Jewish World Review May 31, 2007 / 14 Sivan, 5767

Office gossip is protected free speech

By Celia Rivenbark

Celia Rivenbark


http://www.JewishWorldReview.com | Four employees at a small New Hampshire town hall were fired recently for gossiping about their boss's cozy relationship with another employee.


One fired employee is probably puzzled about the whole thing. After all, she admitted calling her boss "the Fuhrer" to his face one time without any ill effects. This means that he'd rather be compared to Hitler, the greatest mass murderer in world history, than to be accused of spending too long talking about last night's episode of "Lost" with the cute chick in accounting.


Go figure.


Digging deeper, I learned that this po-dunk town in New Hampshire isn't the only place where you can be fired for gossiping.


Just a few miles away from my North Carolina home, liquor store employees in Cumberland County can be fired for gossiping under a rule enacted by the county commissioners.


I'm just guessing, but this probably stems from somebody blabbing about the Holiness preacher buying bourbon one day and him not even seeming to have any semblance of a bad cough.


Growing up in a very small Carolina town, I was always amused at the fortress-like protective wall around the front and sides of the local liquor store.
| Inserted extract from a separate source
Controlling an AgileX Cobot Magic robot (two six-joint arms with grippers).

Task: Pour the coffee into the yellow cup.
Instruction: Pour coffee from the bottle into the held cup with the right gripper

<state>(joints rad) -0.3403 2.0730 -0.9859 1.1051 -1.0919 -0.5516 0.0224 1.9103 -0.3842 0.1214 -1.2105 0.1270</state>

Once parked in the back, you could scurry inside in utter shame and scurry outside, bags in hand, without the threat of gossipy biddies seeing your every move and reporting it back to the entire membership of the Lottie Moon Society.


Perhaps similar walls could be erected between offices with employees having to navigate "Survivor"-style mazes to get to another's cubicle for a little harmless flirtation to break up the day.


Having worked in a cubicle environment for more than two decades, I can tell you that gossip is absolutely essential to the mental health of any employee. Without it, well, you'd just work all day and how much of a bummer is that?


Gossip is as American as apple pie and magnetic car ribbons. It doesn't have to ruin lives to be fun, although that is an added bonus if it's about somebody you really can't stand.


I don't think it's possible to enforce a no-gossip zone in any workplace. This is America, after all, and we have the right to free speech. And if that speech happens to be about the boss's porn addiction, so what?


Already, a couple of those fired New Hampshire workers have been invited back to work and I'm guessing the other two will get their jobs back, too. Fired for gossiping? That's nuts! That's the craziest thing I've ever heard, except for the time I learned that the guy in human resources was really a woman. Not that there's anything wrong with that.